■ TASK BRIEF
I'd like the number of lines in the material below that include the word "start", written with no other text.

■ EXERCISE DATA
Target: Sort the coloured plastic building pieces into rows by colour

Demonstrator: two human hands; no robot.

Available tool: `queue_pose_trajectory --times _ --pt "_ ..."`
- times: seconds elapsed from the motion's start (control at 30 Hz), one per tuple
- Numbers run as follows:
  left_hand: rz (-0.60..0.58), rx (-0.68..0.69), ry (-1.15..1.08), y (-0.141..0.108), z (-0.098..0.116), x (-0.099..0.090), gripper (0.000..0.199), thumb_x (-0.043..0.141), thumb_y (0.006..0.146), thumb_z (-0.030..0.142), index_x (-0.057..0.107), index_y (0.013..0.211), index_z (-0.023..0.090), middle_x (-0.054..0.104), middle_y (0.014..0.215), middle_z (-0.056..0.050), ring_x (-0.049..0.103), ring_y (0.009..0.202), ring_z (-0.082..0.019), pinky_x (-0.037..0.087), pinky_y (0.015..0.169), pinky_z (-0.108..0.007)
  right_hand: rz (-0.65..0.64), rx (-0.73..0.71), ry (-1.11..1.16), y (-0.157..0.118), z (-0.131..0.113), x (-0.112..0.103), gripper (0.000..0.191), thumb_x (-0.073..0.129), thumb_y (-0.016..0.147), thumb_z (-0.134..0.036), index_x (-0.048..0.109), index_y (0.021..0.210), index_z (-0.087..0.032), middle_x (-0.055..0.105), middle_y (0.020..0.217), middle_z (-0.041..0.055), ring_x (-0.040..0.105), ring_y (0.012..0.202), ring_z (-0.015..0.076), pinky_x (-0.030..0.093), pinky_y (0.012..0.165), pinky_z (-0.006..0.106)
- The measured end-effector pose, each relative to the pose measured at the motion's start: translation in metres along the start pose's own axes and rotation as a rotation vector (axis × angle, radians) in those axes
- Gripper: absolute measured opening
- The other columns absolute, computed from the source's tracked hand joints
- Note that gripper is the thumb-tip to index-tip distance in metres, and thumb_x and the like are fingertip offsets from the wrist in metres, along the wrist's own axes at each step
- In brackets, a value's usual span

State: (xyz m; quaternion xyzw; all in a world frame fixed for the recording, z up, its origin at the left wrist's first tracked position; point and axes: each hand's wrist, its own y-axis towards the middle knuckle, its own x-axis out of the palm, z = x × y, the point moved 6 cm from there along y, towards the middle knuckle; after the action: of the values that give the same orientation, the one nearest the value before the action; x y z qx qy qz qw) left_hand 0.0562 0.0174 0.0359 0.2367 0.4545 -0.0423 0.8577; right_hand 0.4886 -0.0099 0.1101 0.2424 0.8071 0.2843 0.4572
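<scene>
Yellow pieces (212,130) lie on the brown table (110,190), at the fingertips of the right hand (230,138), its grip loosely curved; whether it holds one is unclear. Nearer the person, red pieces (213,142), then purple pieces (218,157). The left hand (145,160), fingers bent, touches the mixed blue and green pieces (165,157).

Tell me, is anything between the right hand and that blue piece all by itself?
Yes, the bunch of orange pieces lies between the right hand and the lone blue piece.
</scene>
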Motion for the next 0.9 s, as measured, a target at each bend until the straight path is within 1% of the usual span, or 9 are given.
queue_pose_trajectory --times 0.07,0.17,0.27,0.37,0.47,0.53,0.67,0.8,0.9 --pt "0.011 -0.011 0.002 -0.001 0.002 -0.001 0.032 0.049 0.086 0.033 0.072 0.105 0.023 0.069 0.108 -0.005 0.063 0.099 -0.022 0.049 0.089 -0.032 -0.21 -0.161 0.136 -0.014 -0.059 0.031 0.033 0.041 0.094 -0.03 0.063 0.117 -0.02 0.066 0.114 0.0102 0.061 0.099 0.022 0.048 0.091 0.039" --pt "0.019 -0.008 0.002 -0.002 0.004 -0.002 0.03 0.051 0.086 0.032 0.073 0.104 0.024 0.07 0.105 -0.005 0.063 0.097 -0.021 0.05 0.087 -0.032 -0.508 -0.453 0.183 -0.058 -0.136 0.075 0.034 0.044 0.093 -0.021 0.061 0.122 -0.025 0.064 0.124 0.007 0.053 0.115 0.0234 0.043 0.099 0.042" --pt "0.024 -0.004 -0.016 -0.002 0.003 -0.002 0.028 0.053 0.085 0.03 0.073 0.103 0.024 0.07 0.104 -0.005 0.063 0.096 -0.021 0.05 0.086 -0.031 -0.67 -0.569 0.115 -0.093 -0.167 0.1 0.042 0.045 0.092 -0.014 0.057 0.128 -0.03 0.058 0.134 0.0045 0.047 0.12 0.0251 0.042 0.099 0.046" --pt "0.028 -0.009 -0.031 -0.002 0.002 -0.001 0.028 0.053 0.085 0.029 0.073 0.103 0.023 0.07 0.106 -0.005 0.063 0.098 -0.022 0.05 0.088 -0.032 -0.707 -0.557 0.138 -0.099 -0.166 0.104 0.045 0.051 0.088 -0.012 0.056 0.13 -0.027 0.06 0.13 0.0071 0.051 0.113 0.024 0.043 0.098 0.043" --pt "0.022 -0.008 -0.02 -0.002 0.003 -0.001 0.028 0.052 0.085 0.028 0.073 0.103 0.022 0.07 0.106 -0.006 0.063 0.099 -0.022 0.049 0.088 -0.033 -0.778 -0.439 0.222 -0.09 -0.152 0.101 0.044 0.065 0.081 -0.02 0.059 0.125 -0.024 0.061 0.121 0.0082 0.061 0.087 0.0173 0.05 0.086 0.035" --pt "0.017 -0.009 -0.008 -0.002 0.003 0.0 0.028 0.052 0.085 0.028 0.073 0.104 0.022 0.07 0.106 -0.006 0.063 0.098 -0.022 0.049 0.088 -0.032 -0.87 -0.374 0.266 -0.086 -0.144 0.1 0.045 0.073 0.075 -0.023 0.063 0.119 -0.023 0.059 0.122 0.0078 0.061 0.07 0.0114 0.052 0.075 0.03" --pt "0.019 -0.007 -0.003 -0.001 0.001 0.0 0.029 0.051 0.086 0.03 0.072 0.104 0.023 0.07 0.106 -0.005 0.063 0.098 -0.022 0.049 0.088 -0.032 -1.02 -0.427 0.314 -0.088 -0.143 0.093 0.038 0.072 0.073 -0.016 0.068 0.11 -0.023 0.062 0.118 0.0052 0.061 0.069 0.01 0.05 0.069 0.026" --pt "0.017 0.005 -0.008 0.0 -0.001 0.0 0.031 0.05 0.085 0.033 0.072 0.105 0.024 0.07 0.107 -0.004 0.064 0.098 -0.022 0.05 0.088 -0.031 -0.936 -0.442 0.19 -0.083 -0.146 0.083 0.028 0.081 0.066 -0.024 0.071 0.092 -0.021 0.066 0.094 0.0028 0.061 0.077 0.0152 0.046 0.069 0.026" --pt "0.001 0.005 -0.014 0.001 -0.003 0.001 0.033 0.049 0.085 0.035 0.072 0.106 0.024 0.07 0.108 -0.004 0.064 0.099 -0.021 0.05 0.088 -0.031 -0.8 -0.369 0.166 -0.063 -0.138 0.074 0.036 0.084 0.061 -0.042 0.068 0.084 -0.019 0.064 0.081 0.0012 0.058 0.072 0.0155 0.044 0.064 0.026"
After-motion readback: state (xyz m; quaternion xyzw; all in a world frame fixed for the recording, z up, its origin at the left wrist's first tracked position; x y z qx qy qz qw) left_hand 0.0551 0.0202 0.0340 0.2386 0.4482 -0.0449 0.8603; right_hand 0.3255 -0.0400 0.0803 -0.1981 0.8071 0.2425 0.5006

■ SOLUTION FOR THIS TASK
2